§ **WHAT TO PRODUCE**: If any record holds an image, omit the image and print the rest exactly.

§ **DATA FOR THIS EXERCISE**:
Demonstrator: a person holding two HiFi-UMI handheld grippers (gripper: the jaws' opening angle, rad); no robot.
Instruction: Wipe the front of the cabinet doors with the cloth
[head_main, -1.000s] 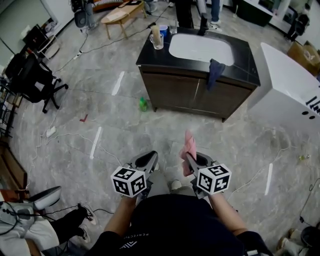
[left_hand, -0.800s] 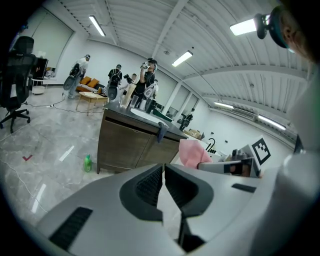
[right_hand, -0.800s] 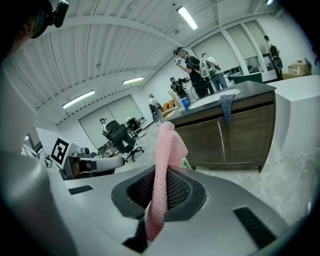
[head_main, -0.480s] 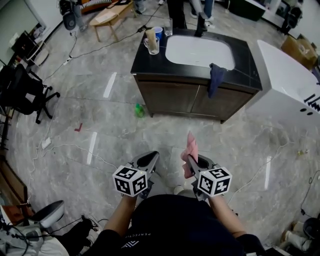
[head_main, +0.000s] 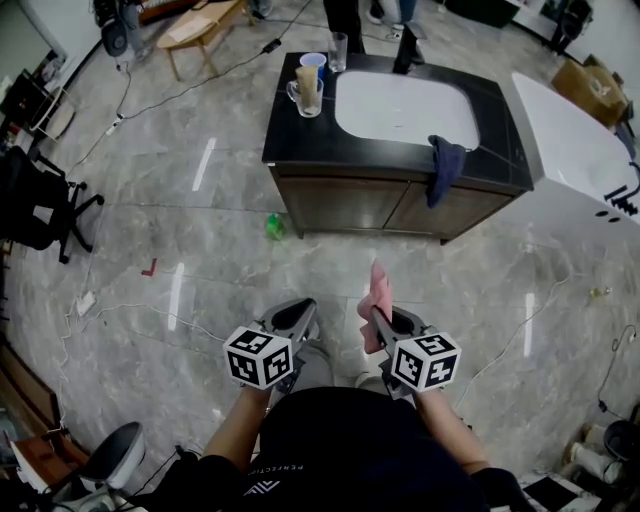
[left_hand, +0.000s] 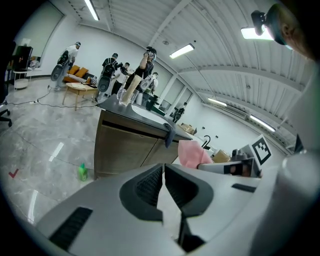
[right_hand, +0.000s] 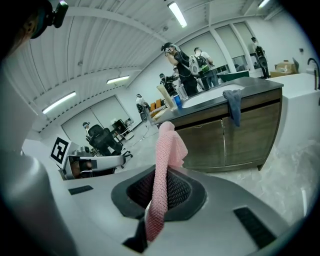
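Right hand-held gripper (head_main: 376, 318) clenches the pink knitted cloth (head_main: 377, 296); left hand-held gripper (head_main: 296, 318) closed, empty. The dark wooden cabinet doors (head_main: 385, 206) have drawn slightly nearer; wiping not yet begun.

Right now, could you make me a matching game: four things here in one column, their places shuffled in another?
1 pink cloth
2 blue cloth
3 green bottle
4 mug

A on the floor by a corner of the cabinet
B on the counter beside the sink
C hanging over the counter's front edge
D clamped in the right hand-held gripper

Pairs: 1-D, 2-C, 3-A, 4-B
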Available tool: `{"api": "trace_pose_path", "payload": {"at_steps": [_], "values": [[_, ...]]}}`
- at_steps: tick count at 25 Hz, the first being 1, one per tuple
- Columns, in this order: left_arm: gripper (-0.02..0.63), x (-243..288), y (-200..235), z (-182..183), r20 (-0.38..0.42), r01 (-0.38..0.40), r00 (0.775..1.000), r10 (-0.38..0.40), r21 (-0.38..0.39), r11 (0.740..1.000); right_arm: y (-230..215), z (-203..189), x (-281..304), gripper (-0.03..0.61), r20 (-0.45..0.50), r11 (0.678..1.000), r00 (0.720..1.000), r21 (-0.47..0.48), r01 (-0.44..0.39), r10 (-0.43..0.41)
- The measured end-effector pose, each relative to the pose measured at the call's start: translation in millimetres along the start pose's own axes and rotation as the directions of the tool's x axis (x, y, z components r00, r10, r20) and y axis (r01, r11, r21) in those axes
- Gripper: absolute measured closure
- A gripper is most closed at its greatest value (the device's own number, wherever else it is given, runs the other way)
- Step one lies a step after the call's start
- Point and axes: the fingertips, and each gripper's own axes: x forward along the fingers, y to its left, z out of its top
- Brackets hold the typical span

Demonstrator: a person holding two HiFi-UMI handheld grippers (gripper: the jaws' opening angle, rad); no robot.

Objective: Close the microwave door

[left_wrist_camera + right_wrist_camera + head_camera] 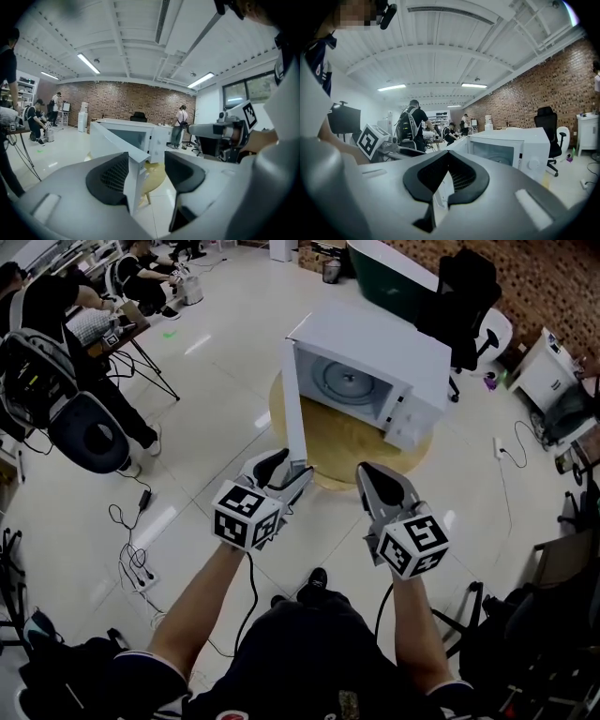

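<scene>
A white microwave stands on a round wooden table, and its door swings out toward me. My left gripper is open at the door's free edge. In the left gripper view that edge stands between the jaws, close against the left pad and apart from the right one. My right gripper hovers to the right of the door, in front of the table, with its jaws shut and nothing in them. The right gripper view shows the microwave ahead beyond the gripper.
A black office chair stands behind the microwave. A stool and seated people at a desk are at the left. Cables and a power strip lie on the tiled floor. White cabinets are at the right.
</scene>
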Motion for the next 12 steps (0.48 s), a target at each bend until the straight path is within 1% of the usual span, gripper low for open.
{"api": "trace_pose_path", "payload": {"at_steps": [6, 12], "values": [[0.365, 41.4, -28.9, 6.1, -0.022, 0.089, 0.996, -0.088, 0.037, 0.995, -34.5, -1.0, -9.6, 0.577, 0.005, 0.999, 0.999, 0.013, 0.048, -0.048], [0.367, 86.5, -48.4, 12.0, -0.043, 0.143, 0.989, -0.14, 0.069, 0.987, -68.8, 1.4, -23.1, 0.577, 0.022, 0.995, 0.995, 0.018, 0.1, -0.1]]}}
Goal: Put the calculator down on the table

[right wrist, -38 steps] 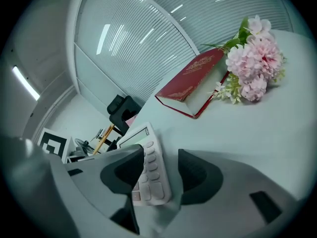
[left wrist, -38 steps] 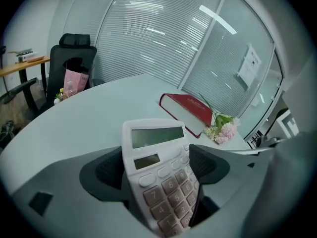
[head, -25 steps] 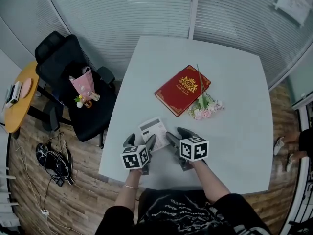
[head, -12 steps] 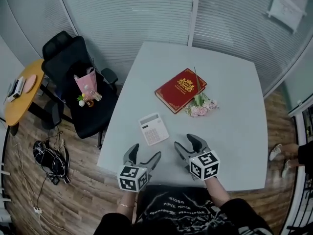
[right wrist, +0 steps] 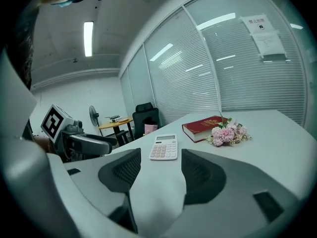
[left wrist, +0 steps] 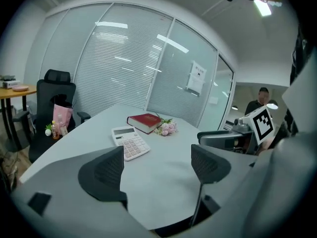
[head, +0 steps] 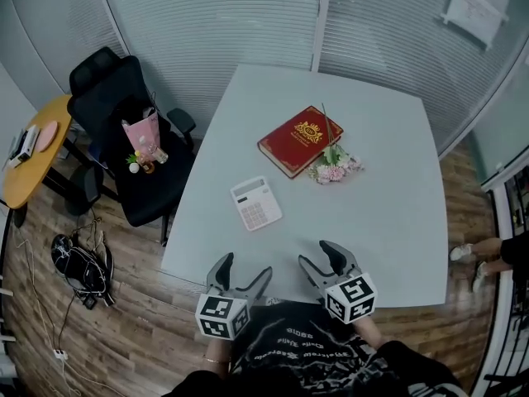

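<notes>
The white calculator [head: 255, 203] lies flat on the pale table [head: 388, 213], keys up, free of both grippers. It also shows ahead in the left gripper view [left wrist: 130, 141] and in the right gripper view [right wrist: 165, 148]. My left gripper [head: 245, 273] hangs at the table's near edge, open and empty. Beside it, my right gripper [head: 322, 256] is open too, with nothing between its jaws. Both sit well short of the calculator.
A red book [head: 299, 140] lies further back on the table, with a small pink flower bunch [head: 332, 169] against its right corner. A black office chair [head: 124, 131] holding a pink bag stands left of the table. Cables lie on the wooden floor [head: 78, 265].
Both grippers have drawn back from the calculator toward the table's near edge. The calculator, near the left gripper a second ago, now rests alone on the table.
</notes>
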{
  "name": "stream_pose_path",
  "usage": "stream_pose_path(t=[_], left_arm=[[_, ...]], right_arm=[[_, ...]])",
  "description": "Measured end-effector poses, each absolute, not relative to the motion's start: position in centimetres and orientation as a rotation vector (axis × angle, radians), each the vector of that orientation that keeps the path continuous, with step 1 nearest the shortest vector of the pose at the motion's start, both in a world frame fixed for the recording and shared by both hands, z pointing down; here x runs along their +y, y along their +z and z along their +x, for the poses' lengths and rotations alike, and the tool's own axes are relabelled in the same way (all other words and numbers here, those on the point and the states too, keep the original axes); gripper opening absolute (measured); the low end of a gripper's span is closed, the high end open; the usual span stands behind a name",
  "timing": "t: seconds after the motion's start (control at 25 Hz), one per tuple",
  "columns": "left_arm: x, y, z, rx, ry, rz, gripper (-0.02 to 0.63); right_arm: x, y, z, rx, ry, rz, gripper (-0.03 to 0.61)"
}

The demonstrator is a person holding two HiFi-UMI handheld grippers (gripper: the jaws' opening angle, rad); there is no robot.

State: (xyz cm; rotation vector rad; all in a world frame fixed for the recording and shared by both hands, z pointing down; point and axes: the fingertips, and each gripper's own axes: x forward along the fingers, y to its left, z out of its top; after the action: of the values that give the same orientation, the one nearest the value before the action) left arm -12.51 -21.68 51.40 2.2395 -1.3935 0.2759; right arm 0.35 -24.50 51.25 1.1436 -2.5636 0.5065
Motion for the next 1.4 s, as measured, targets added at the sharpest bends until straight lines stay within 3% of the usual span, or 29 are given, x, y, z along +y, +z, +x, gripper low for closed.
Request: stream_pose_path(t=[0.2,0.48,0.56,0.72,1.4], left_arm=[[-21.1,50.3,-12.5,-1.36,0.189,2.257,0.431],[-19.6,50.4,-11.6,-1.323,0.23,2.329,0.408],[-19.5,50.0,-11.8,-1.351,0.223,2.338,0.278],[-19.9,49.0,-12.5,-1.403,0.133,2.333,0.025],[-19.3,48.6,-12.5,-1.395,0.123,2.359,0.02]], right_arm=[[-23.2,50.5,-0.8,-2.569,0.396,1.118,0.254],[-22.1,50.1,-0.9,-2.559,0.315,1.139,0.084],[-22.0,49.8,-0.9,-2.56,0.301,1.151,0.024],[-22.1,49.5,-0.9,-2.571,0.293,1.159,0.009],[-21.8,48.2,-1.8,-2.592,0.176,1.129,0.006]])
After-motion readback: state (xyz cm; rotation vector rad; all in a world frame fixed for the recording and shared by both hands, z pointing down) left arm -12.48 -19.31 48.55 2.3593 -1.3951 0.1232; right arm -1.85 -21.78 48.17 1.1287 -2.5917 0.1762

§ **FINISHED TASK**:
Demonstrator: a person holding two HiFi-UMI handheld grippers (gripper: the jaws' opening angle, rad); no robot.
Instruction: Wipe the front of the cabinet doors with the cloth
[head_main, -1.000s] 
[left_hand, -0.800s] 
[right_hand, -0.800s] 
[head_main, -0.480s] 
[head_main, +0.000s] 
[left_hand, +0.000s] 
[right_hand, +0.000s] 
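Right hand-held gripper (head_main: 376, 318) clenches the pink knitted cloth (head_main: 377, 296); left hand-held gripper (head_main: 296, 318) closed, empty. The dark wooden cabinet doors (head_main: 385, 206) have drawn slightly nearer; wiping not yet begun.

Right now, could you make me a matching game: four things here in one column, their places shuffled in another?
1 pink cloth
2 blue cloth
3 green bottle
4 mug

A on the floor by a corner of the cabinet
B on the counter beside the sink
C hanging over the counter's front edge
D clamped in the right hand-held gripper

Pairs: 1-D, 2-C, 3-A, 4-B
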Available tool: `{"api": "trace_pose_path", "payload": {"at_steps": [_], "values": [[_, ...]]}}`
- at_steps: tick count at 25 Hz, the first being 1, one per tuple
- Columns, in this order: left_arm: gripper (-0.02..0.63), x (-243..288), y (-200..235), z (-182..183), r20 (-0.38..0.42), r01 (-0.38..0.40), r00 (0.775..1.000), r10 (-0.38..0.40), r21 (-0.38..0.39), r11 (0.740..1.000); right_arm: y (-230..215), z (-203..189), x (-281..304), gripper (-0.03..0.61), r20 (-0.45..0.50), r11 (0.678..1.000), r00 (0.720..1.000), r21 (-0.47..0.48), r01 (-0.44..0.39), r10 (-0.43..0.41)
- The measured end-effector pose, each relative to the pose measured at the call's start: translation in millimetres along the start pose's own axes and rotation as the directions of the tool's x axis (x, y, z components r00, r10, r20) and y axis (r01, r11, r21) in those axes
- Gripper: absolute measured closure
- A gripper is most closed at its greatest value (the device's own number, wherever else it is given, runs the other way)
- Step one lies a step after the call's start
- Point and axes: the fingertips, and each gripper's own axes: x forward along the fingers, y to its left, z out of its top
- Brackets hold the typical span

Demonstrator: a person holding two HiFi-UMI handheld grippers (gripper: the jaws' opening angle, rad); no robot.

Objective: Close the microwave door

[left_wrist_camera + right_wrist_camera + head_camera] 

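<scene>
A white microwave stands on a round wooden table, and its door swings out toward me. My left gripper is open at the door's free edge. In the left gripper view that edge stands between the jaws, close against the left pad and apart from the right one. My right gripper hovers to the right of the door, in front of the table, with its jaws shut and nothing in them. The right gripper view shows the microwave ahead beyond the gripper.
A black office chair stands behind the microwave. A stool and seated people at a desk are at the left. Cables and a power strip lie on the tiled floor. White cabinets are at the right.
</scene>
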Motion for the next 12 steps (0.48 s), a target at each bend until the straight path is within 1% of the usual span, gripper low for open.
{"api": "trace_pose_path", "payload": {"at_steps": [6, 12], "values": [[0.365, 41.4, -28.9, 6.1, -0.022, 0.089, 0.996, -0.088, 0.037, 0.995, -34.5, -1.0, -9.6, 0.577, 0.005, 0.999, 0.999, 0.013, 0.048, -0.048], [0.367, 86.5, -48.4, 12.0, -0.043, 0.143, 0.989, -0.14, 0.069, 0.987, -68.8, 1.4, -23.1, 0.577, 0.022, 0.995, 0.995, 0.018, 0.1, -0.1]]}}
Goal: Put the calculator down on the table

[right wrist, -38 steps] 
[left wrist, -38 steps] 
[head, -25 steps] 
[head, -12 steps] 
[right wrist, +0 steps] 
[left wrist, +0 steps] 
[head, +0 steps] 

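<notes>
The white calculator [head: 255, 203] lies flat on the pale table [head: 388, 213], keys up, free of both grippers. It also shows ahead in the left gripper view [left wrist: 130, 141] and in the right gripper view [right wrist: 165, 148]. My left gripper [head: 245, 273] hangs at the table's near edge, open and empty. Beside it, my right gripper [head: 322, 256] is open too, with nothing between its jaws. Both sit well short of the calculator.
A red book [head: 299, 140] lies further back on the table, with a small pink flower bunch [head: 332, 169] against its right corner. A black office chair [head: 124, 131] holding a pink bag stands left of the table. Cables lie on the wooden floor [head: 78, 265].
Both grippers have drawn back from the calculator toward the table's near edge. The calculator, near the left gripper a second ago, now rests alone on the table.
</notes>
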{
  "name": "stream_pose_path",
  "usage": "stream_pose_path(t=[_], left_arm=[[_, ...]], right_arm=[[_, ...]])",
  "description": "Measured end-effector poses, each absolute, not relative to the motion's start: position in centimetres and orientation as a rotation vector (axis × angle, radians), each the vector of that orientation that keeps the path continuous, with step 1 nearest the shortest vector of the pose at the motion's start, both in a world frame fixed for the recording and shared by both hands, z pointing down; here x runs along their +y, y along their +z and z along their +x, for the poses' lengths and rotations alike, and the tool's own axes are relabelled in the same way (all other words and numbers here, those on the point and the states too, keep the original axes); gripper opening absolute (measured); the low end of a gripper's span is closed, the high end open; the usual span stands behind a name",
  "timing": "t: seconds after the motion's start (control at 25 Hz), one per tuple",
  "columns": "left_arm: x, y, z, rx, ry, rz, gripper (-0.02 to 0.63); right_arm: x, y, z, rx, ry, rz, gripper (-0.03 to 0.61)"
}

The demonstrator is a person holding two HiFi-UMI handheld grippers (gripper: the jaws' opening angle, rad); there is no robot.

State: (xyz cm; rotation vector rad; all in a world frame fixed for the recording and shared by both hands, z pointing down; point and axes: the fingertips, and each gripper's own axes: x forward along the fingers, y to its left, z out of its top; after the action: of the values that give the same orientation, the one nearest the value before the action) left arm -12.51 -21.68 51.40 2.2395 -1.3935 0.2759; right arm 0.35 -24.50 51.25 1.1436 -2.5636 0.5065
Motion for the next 1.4 s, as measured, targets added at the sharpest bends until straight lines stay within 3% of the usual span, or 29 are given, x, y, z along +y, +z, +x, gripper low for closed.
Request: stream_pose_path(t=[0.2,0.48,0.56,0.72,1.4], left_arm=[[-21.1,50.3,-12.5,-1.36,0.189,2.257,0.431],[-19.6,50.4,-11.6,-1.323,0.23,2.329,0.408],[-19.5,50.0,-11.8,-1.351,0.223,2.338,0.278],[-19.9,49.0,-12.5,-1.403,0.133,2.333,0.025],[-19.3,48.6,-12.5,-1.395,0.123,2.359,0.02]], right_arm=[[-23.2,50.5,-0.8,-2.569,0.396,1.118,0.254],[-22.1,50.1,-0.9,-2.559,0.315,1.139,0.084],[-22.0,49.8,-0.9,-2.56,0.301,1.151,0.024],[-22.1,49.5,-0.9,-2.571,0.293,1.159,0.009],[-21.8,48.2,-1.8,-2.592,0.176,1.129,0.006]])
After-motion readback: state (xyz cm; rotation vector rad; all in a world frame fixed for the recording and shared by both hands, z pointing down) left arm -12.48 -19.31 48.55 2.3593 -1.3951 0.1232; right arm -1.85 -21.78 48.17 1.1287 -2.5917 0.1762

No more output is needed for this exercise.